Supreme Court of New York, Second Department
Mar 29, 2023
214 A.D.3d 975 (N.Y. App. Div. 2023)

Opinion

2021–09598 Docket No. F–19774–18

03-29-2023

In the Matter of Andrea CAPONE, appellant, v. Jonathon WESTBROOK, respondent.

Andrea Grande–Capone, suing herein as Andrea Capone, Brooklyn, NY, appellant pro se. Jonathon Westbrook, Jersey City, New Jersey, respondent pro se.


Andrea Grande–Capone, suing herein as Andrea Capone, Brooklyn, NY, appellant pro se.

Jonathon Westbrook, Jersey City, New Jersey, respondent pro se.

COLLEEN D. DUFFY, J.P., LINDA CHRISTOPHER, JOSEPH A. ZAYAS, LILLIAN WAN, JJ.

DECISION & ORDER In a proceeding pursuant to Family Court Act article 4, the mother appeals from an order of the Family Court, Kings County (Susan Quirk, J.), dated December 1, 2021. The order denied the mother's objections to stated portions of an order of the same court (Gabriella F. Richman, S.M.) dated October 13, 2021, which, after a hearing, and upon its findings of facts dated October 12, 2021, inter alia, imputed an annual income to the father in the sum of only $114,064.56 for the purpose of calculating his child support obligation and declined to direct the father to reimburse the mother for certain child care expenses. ORDERED that the order dated December 1, 2021, is affirmed, without costs or disbursements.
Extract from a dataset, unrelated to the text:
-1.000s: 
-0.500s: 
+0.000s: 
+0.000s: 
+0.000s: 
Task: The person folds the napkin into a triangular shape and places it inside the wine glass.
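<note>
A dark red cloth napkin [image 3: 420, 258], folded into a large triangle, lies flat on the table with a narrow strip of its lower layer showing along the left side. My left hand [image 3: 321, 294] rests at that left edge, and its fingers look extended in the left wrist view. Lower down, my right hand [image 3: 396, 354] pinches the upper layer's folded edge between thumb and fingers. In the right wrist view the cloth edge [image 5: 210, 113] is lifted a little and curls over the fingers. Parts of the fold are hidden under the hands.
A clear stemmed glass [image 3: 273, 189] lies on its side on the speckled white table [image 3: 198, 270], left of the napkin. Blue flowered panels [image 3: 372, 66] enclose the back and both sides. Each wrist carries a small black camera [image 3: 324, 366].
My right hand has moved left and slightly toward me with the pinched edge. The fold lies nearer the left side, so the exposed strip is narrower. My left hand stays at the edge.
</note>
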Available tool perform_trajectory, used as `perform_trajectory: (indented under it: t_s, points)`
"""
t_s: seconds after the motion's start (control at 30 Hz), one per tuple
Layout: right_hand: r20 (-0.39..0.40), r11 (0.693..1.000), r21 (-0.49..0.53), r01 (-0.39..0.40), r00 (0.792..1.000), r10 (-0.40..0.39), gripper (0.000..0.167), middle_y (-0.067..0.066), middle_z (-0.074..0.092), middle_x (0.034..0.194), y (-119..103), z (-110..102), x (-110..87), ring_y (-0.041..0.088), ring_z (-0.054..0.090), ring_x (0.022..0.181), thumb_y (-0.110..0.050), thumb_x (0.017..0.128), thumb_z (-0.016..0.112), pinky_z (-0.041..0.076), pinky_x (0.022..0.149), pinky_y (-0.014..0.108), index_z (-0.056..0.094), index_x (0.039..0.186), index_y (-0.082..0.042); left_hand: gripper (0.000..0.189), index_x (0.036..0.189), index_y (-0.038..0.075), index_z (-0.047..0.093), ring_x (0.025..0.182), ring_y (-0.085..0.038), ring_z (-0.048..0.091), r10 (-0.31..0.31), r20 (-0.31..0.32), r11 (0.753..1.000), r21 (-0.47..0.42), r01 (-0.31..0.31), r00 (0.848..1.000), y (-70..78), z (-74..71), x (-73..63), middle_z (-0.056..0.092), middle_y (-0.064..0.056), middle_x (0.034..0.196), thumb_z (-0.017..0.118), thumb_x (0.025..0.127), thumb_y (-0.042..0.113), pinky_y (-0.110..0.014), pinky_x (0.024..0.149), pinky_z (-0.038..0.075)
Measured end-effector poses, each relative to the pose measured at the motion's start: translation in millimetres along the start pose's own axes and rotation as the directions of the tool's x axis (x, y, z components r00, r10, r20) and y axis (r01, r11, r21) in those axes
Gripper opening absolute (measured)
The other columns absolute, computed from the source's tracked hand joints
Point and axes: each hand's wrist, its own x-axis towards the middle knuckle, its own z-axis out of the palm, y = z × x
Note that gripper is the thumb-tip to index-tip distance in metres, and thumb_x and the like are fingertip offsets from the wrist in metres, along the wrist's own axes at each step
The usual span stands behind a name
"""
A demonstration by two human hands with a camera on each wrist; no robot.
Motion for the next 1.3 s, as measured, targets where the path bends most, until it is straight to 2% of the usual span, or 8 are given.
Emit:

The parties have one child together. In August 2018, the mother commenced this proceeding pursuant to Family Court Act article 4 for child support from the father. In an order dated October 13, 2021, after a hearing, and upon findings of fact dated October 12, 2021, a Support Magistrate directed the father to make semi-monthly payments of $700 in basic child support and to pay arrears in the sum of $53,898.20. These directives were based upon the Support Magistrate's calculation that the father's gross earnings for the 2020 tax year totaled $114,064.56. In addition, the Support Magistrate rejected the mother's contention that the father should be directed to reimburse her for certain child care expenses she had allegedly incurred. Thereafter, the mother filed objections to the Support Magistrate's order. In an order dated December 1, 2021, the Family Court denied the mother's objections. The mother appeals.

The Child Support Standards Act (hereinafter CSSA) "sets forth a formula for calculating child support by applying a designated statutory percentage, based upon the number of children to be supported, to combined parental income up to a particular ceiling" ( Spinner v. Spinner, 188 A.D.3d 748, 751, 134 N.Y.S.3d 377 [internal quotation marks omitted]; see Domestic Relations Law § 240 ; Family Ct Act § 413 ; Holterman v. Holterman, 3 N.Y.3d 1, 10–11, 781 N.Y.S.2d 458, 814 N.E.2d 765 ). Income " ‘shall mean, but shall not be limited to,’ income reported on the most recent federal tax return" ( Cazar v. Browder, 191 A.D.3d 837, 838, 138 N.Y.S.3d 900, quoting Domestic Relations Law § 240[1–b][b][5] ).

Here, the Support Magistrate properly calculated the father's income based on, among other things, his 2020 W–2 forms, which were admitted into evidence at the hearing. Contrary to the mother's contention, the Support Magistrate was not required to rely exclusively on the father's testimony that some of his pay statements admitted into evidence were "representative of" his annual salary, while ignoring other evidence of his income to the contrary (see Koutsouras v. Mitsos–Koutsouras, 198 A.D.3d 630, 631, 152 N.Y.S.3d 331 ; Cazar v. Browder, 191 A.D.3d at 838, 138 N.Y.S.3d 900 ).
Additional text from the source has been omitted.